# PROBLEM TO SOLVE
Transcribe exactly everything in the data below from the line containing "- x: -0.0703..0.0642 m" down to the line containing "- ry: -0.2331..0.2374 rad", both lines included and nothing further.

══════

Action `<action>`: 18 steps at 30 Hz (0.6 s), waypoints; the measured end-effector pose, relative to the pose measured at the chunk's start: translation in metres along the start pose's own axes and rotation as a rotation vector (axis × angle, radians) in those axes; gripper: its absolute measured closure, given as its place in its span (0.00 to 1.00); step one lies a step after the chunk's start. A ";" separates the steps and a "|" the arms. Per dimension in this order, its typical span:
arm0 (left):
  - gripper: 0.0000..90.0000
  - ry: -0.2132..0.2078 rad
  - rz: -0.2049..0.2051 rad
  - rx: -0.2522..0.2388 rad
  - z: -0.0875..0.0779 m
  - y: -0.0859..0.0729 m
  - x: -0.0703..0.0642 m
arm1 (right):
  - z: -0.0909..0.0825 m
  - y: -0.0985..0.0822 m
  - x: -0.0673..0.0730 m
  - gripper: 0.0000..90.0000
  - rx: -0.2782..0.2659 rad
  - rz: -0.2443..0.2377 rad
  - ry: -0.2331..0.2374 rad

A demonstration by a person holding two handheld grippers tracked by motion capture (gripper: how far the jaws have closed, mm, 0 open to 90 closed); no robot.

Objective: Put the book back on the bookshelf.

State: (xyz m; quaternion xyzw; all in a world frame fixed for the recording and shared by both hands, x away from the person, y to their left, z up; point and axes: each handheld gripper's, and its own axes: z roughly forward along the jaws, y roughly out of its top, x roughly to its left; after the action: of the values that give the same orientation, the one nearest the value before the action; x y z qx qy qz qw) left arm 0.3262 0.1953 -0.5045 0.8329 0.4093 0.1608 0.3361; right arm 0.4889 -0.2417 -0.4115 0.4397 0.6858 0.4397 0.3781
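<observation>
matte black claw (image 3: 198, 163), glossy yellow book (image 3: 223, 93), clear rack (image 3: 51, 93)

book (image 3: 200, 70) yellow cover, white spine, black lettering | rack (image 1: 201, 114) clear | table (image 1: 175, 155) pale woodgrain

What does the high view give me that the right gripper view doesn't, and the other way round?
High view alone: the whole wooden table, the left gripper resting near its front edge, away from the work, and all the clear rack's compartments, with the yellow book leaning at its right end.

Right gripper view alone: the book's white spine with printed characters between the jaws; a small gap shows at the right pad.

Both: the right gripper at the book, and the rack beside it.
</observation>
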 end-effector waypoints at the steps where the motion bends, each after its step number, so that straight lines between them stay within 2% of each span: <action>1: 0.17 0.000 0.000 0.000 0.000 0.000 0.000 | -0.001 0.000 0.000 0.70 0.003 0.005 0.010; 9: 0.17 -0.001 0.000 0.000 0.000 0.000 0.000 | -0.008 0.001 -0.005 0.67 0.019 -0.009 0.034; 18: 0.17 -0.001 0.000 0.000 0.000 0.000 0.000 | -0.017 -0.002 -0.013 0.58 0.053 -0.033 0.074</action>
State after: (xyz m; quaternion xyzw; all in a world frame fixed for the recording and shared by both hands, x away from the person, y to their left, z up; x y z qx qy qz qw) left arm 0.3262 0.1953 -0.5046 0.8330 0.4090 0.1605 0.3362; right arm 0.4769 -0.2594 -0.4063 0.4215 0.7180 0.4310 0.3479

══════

# RESULT BELOW
  - x: -0.0703..0.0642 m
arm1 (right):
  - z: -0.0909..0.0825 m
  - y: -0.0985..0.0822 m
  - x: -0.0673..0.0730 m
  - gripper: 0.0000..90.0000
  - rx: -0.2782..0.2659 rad
  - rz: -0.2443..0.2377 rad
  - ry: -0.2331..0.2374 rad

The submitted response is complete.